AI also sits underneath the diagnostic platform itself.
From infection to detection
Using all these microRNA clues our researchers are creating new diagnostic tests to find diseases earlier, even before symptoms appear.
For example, some diseases in livestock have a really long period, maybe years, where animals are infected but the disease can't be detected.
"We're now measuring the host response to different diseases of livestock," Ryan says.
"We're finding that the host response is very specific for each disease."
Cracking the code
Ryan wasn't a trained computer scientist when he started out. Instead, he was a wet lab scientist working in molecular biology. He slowly learned how to code and then jumped into machine learning and started applying it.
Subsequently, Ryan was awarded funding from the AI for Missions Program and used this to set up a model to turn raw data into predictive models. He and his team really wanted to develop tools using AI that was easily explainable.
"We didn't want a closed black box that nobody could understand," he says.
"So, a lot of our work has been around cracking everything open and making sure we understand how these models are functioning."

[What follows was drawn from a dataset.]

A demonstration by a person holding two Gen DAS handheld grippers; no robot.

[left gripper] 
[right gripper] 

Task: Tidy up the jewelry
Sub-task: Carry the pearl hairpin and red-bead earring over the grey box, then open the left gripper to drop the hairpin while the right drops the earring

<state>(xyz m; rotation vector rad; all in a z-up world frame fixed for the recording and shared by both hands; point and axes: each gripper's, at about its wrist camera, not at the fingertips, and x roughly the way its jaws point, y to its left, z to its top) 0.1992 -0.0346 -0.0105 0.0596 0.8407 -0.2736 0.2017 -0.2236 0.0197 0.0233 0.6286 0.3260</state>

Big future for tiny molecules
He now works at the interface between algorithms, machine learning and high-performance computing, and molecular biology.
"I love this area because each infection is slightly different," Ryan says.
Using microRNAs for host response disease detection is a new area, so it's not that well known.
"It's just super exciting to see microRNAs being harnessed in this way. And it's fantastic to see them now getting the recognition they deserve," Ryan says.
These tiny molecules have a big future ahead in disease diagnosis.